Guanidinium thiocyanate

Identifiers
- CAS Number: 593-84-0;
- 3D model (JSmol): Interactive image;
- ChemSpider: 58557;
- ECHA InfoCard: 100.008.922
- EC Number: 209-812-1;
- PubChem CID: 65046;
- UNII: GCA2EU297U;
- CompTox Dashboard (EPA): DTXSID6060478 ;

Properties
- Chemical formula: C_{2}H_{6}N_{4}S
- Molar mass: 118.16 g·mol^{−1}
- Hazards: GHS labelling:
- Pictograms: GHS05: Corrosive GHS07: Exclamation mark
- Signal word: Danger
- Hazard statements: H302, H312, H314, H332, H412
- Precautionary statements: P260, P264, P270, P271, P273, P280, P301+P312, P301+P330+P331, P302+P352, P303+P361+P353, P304+P312, P304+P340, P305+P351+P338, P310, P312, P321, P322, P330, P363, P405, P501
- Safety data sheet (SDS): External MSDS

= Guanidinium thiocyanate =

Guanidinium thiocyanate (GTC) or guanidinium isothiocyanate (GITC) is a chemical compound used as a general protein denaturant, being a chaotropic agent, although it is most commonly used as a nucleic acid protector in the extraction of DNA and RNA from cells.

GITC may also be recognized as guanidine thiocyanate. This is because guanidinium is the conjugate acid of guanidine and is called the guanidinium cation, [CH_{6}N_{3}]^{+}.

==Uses==
Guanidinium thiocyanate can be used to deactivate a virus, such as the influenza virus that caused the 1918 "Spanish flu", so that it can be studied safely.

Guanidinium thiocyanate is also used to lyse cells and virus particles in RNA and DNA extractions, where its function, in addition to its lysing action, is to prevent activity of RNase enzymes and DNase enzymes by denaturing them.

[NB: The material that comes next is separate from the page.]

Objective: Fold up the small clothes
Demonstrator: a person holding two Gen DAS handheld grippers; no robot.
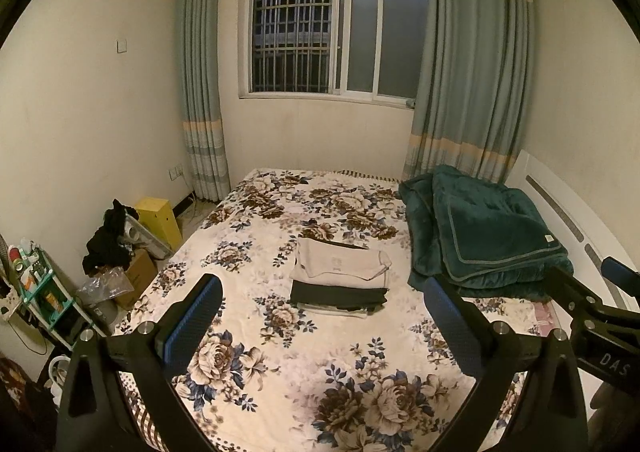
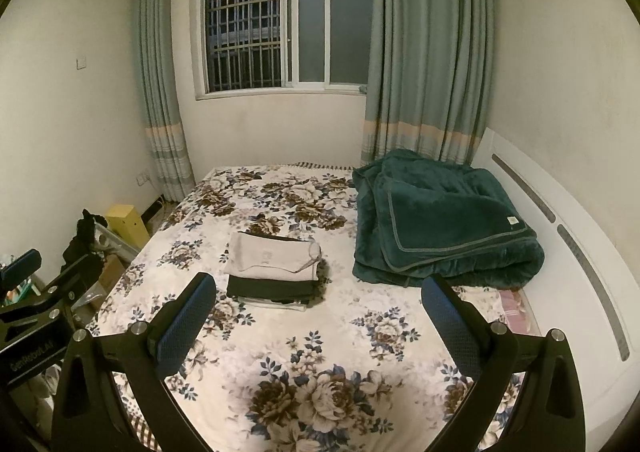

These enzymes would otherwise damage the extract.

A commonly used method is guanidinium thiocyanate-phenol-chloroform extraction. It is not strictly necessary to use phenol or chloroform if extracting RNA for Northern blotting or DNA for Southern blot analysis because the gel electrophoresis followed by transfer to a membrane will separate the RNA/DNA from the proteins. Additionally, since these methods use probes to bind to their conjugates, peptides that get through the process don't generally matter unless a peptide is an RNase or DNase, and then only if the enzyme manages to renature, which should not occur if proper protocols are followed. A possible exception might be when working with temperature extremophiles because some enzymes of these organisms can remain stable under extraordinary circumstances.

==Preparation==
This substance can be prepared by reacting guanidinium carbonate with ammonium sulfate
 or ammonium thiocyanate under heat. Another method is the pyrolysis of ammonium thiocyanate or thiourea at 180°C.